- [EXERCISE BRIEF]:
Could you output the entire listing without altering anything?

- [DATA EXTRACT]:
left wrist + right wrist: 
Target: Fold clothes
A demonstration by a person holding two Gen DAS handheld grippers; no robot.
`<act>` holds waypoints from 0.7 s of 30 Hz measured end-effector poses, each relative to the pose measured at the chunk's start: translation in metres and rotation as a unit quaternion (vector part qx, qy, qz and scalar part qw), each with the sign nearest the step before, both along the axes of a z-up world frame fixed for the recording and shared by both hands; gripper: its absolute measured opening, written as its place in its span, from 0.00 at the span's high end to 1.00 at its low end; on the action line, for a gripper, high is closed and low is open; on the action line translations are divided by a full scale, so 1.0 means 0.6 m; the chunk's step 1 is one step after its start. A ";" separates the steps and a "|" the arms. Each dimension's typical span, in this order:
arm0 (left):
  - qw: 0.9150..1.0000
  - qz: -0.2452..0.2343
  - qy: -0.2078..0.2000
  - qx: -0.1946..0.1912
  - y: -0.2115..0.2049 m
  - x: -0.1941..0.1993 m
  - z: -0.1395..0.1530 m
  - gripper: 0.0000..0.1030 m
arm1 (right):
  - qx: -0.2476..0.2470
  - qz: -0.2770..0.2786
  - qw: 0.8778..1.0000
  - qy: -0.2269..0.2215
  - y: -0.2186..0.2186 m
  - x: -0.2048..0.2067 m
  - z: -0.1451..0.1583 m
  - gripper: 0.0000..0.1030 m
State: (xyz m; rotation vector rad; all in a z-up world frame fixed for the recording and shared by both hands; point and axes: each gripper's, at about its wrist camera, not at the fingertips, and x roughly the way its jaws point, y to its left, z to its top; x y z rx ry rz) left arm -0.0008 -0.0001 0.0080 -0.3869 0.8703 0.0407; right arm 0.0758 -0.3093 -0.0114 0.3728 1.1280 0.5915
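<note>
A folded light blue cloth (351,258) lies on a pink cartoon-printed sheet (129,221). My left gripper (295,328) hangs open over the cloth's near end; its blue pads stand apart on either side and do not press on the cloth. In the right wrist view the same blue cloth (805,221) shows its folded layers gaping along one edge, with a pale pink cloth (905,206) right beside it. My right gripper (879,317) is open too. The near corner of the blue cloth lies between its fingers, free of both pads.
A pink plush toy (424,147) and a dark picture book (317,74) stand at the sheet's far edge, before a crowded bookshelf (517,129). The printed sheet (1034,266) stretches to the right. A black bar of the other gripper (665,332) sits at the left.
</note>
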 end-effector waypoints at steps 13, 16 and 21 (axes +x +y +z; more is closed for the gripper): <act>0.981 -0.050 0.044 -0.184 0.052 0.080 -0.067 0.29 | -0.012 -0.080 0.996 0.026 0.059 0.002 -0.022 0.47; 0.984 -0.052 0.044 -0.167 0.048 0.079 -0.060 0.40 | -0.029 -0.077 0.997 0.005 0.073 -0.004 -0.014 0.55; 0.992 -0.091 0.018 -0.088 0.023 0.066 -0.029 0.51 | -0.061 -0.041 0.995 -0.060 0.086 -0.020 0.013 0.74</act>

- [SOLUTION TO THE EXERCISE]:
left wrist + right wrist: 
Target: Fold clothes
A demonstration by a person holding two Gen DAS handheld grippers; no robot.
`<act>` holds waypoints from 0.7 s of 30 Hz measured end-effector poses, each relative to the pose measured at the chunk's start: translation in metres and rotation as a unit quaternion (vector part qx, qy, qz and scalar part qw), each with the sign nearest the step before, both along the axes of a z-up world frame fixed for the recording and shared by both hands; gripper: its absolute measured opening, written as its place in its span, from 0.00 at the span's high end to 1.00 at its low end; on the action line, for a gripper, high is closed and low is open; on the action line translations are divided by a full scale, so 1.0 means 0.6 m; the chunk's step 1 is one step after its start. A ";" separates the steps and a "|" the arms. Each dimension's typical span, in this order:
arm0 (left):
  - qw: 0.9150..1.0000
  - qz: -0.2452..0.2343
  - qy: -0.2078..0.2000
  - qx: -0.1946..0.1912
  - y: -0.2115..0.2049 m
  - x: -0.1941..0.1993 m
  - z: -0.1395..0.1530 m
  - gripper: 0.0000..0.1030 m
arm1 (right):
  - qx: -0.2476..0.2470
  - qz: -0.2770..0.2786
  - qw: 0.8778..1.0000
  - qy: -0.2269..0.2215
  - y: -0.2186..0.2186 m
  - x: -0.2048..0.2067 m
  - z: -0.1451..0.1583 m
  - gripper: 0.0000..0.1030 m
State: (xyz m; rotation vector rad; all in a z-up world frame fixed for the recording and shared by both hands; point and axes: each gripper's, at about its wrist camera, not at the fingertips, and x roughly the way its jaws point, y to its left, z to its top; x y z rx ry rz) left arm -0.0008 -0.0001 0.0080 -0.3869 0.8703 0.0407; right arm 0.0758 -0.3093 -0.0114 0.3728 1.1280 0.5915
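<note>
A folded light blue cloth (351,258) lies on a pink cartoon-printed sheet (129,221). My left gripper (295,328) hangs open over the cloth's near end; its blue pads stand apart on either side and do not press on the cloth. In the right wrist view the same blue cloth (805,221) shows its folded layers gaping along one edge, with a pale pink cloth (905,206) right beside it. My right gripper (879,317) is open too. The near corner of the blue cloth lies between its fingers, free of both pads.
A pink plush toy (424,147) and a dark picture book (317,74) stand at the sheet's far edge, before a crowded bookshelf (517,129). The printed sheet (1034,266) stretches to the right. A black bar of the other gripper (665,332) sits at the left.
</note>
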 end-effector waypoints at steps 13, 16 and 21 (axes +x +y +z; more is closed for the gripper): <act>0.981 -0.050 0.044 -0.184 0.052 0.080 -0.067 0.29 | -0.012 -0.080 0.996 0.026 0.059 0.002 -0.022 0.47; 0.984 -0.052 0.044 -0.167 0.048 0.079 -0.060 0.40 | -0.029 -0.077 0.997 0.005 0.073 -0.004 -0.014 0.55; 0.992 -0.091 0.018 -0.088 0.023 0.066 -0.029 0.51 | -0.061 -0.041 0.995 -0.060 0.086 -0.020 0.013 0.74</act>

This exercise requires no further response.